Symbol $X$ spawns $X$ and $Y$ -- think of the spawning as a binary tree rooted in $X$ with two leaves. The path weight for leaf $X$ is $a$ and that for leaf $Y$ is $b$.

Symbol $Y$ also spawns $X$ and $Y$ -- however, the path weight for leaf $X$, in this case, is $c$ and that for leaf $Y$ is $d$.


Let us start with symbol $X$ and consider another binary tree.

Each level of the tree is made of children spawned by the previous level.


That is, the root, or the first level, will be $X$.


The next level will be $X$ and $Y$, with the weight of the path connecting $X$ (of the second level) to $X$ (the root) being $a$ and that connecting $Y$ to the root $X$ being $b$.

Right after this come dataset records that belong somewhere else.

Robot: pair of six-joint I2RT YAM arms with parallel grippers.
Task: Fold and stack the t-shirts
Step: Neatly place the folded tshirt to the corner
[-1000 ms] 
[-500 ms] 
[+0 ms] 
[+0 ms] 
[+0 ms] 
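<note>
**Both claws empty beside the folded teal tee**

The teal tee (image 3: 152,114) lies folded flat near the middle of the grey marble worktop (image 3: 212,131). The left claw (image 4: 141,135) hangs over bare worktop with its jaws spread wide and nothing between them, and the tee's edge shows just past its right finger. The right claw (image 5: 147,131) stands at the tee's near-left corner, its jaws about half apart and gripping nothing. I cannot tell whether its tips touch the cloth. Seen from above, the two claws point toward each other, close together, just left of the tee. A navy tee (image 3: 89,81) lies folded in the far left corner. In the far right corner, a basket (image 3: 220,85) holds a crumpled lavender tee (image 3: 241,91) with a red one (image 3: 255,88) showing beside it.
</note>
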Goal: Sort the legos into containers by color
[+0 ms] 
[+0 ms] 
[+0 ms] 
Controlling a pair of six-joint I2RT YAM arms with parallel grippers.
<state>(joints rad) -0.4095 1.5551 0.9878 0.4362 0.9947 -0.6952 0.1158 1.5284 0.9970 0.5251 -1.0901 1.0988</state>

Similarly, the next level will have $X$ (path weight upto the root being $a^{2}$), $Y$ (path weight upto the root being $ab$), $X$ (path weight upto the root being $bc$), and $Y$ (path weight upto the root being $bd$.)

As is evident, the weights of different paths get multiplied when counting the weight of a path till the root. Then, the final weights are added together to get the total weight of a symbol.

Additionally, as is also evident, the first ($X$, $Y$) pair of this level was spawned from $X$ (of the previous level) and the second pair was spawned from $Y$ (of the previous level.)

So, the total weight for symbol $X$ in this level will be $a^{2} + ab$ and the total weight for symbol $Y$ will be $bc + bd$.


Let us say the binary tree has $k$ levels.

What is the total weight of symbol $X$ and symbol $Y$ after the $k^{\text{th}}$ level?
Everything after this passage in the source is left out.